> _Stored data_:
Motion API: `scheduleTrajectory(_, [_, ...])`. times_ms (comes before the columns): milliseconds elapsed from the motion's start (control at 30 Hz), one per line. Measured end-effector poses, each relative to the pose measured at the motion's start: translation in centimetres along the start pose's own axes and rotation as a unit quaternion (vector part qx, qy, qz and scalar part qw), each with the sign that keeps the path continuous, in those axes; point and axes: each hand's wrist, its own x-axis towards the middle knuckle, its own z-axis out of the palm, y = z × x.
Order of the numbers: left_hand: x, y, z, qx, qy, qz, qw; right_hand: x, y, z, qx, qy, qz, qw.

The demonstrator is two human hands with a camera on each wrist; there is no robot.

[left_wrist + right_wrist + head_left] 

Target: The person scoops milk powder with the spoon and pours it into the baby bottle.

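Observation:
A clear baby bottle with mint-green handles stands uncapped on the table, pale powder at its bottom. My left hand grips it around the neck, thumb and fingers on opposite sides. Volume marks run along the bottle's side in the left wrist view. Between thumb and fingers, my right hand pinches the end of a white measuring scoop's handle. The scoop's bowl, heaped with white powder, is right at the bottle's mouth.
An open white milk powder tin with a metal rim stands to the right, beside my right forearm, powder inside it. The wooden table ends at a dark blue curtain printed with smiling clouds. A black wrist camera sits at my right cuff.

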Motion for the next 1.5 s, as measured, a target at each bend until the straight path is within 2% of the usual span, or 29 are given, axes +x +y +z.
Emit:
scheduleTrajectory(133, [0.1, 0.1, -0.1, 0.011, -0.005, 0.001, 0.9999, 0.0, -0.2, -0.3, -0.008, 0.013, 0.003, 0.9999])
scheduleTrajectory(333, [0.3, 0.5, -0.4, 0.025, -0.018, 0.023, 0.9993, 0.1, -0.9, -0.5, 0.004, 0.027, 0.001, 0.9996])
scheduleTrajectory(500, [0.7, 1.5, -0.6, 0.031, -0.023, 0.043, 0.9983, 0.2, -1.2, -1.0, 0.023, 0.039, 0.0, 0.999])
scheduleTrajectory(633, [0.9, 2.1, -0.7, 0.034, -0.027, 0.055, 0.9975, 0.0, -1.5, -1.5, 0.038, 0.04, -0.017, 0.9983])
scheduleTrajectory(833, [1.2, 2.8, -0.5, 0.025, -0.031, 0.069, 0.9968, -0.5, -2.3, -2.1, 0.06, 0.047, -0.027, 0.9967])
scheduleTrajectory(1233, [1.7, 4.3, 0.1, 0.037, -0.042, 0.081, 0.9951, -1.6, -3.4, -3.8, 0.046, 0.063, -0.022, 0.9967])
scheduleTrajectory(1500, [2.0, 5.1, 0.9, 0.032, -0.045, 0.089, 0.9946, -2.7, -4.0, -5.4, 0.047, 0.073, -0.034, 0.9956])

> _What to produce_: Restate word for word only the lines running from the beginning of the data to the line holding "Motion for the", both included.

> _Output for this task_:
Motion API: `scheduleTrajectory(_, [_, ...])`. times_ms (comes before the columns): milliseconds elapsed from the motion's start (control at 30 Hz), one per line. Measured end-effector poses, each relative to the pose measured at the motion's start: translation in centimetres along the start pose's own axes and rotation as a unit quaternion (vector part qx, qy, qz and scalar part qw), each with the sign that keeps the path continuous, in those axes; point and axes: each hand's wrist, its own x-axis towards the middle knuckle, its own z-axis out of the palm, y = z × x.
Order of the numbers: left_hand: x, y, z, qx, qy, qz, qw; right_hand: x, y, z, qx, qy, qz, qw.

The demonstrator is two human hands with a camera on each wrist; there is no robot.

[left_wrist + right_wrist + head_left] 

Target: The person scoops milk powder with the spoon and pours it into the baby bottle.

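Observation:
A clear baby bottle with mint-green handles stands uncapped on the table, pale powder at its bottom. My left hand grips it around the neck, thumb and fingers on opposite sides. Volume marks run along the bottle's side in the left wrist view. Between thumb and fingers, my right hand pinches the end of a white measuring scoop's handle. The scoop's bowl, heaped with white powder, is right at the bottle's mouth.
An open white milk powder tin with a metal rim stands to the right, beside my right forearm, powder inside it. The wooden table ends at a dark blue curtain printed with smiling clouds. A black wrist camera sits at my right cuff.
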
Motion for the next 1.5 s, as measured, a target at each bend until the straight path is within 2% of the usual span, or 29 are given, axes +x +y +z.

The output is complete.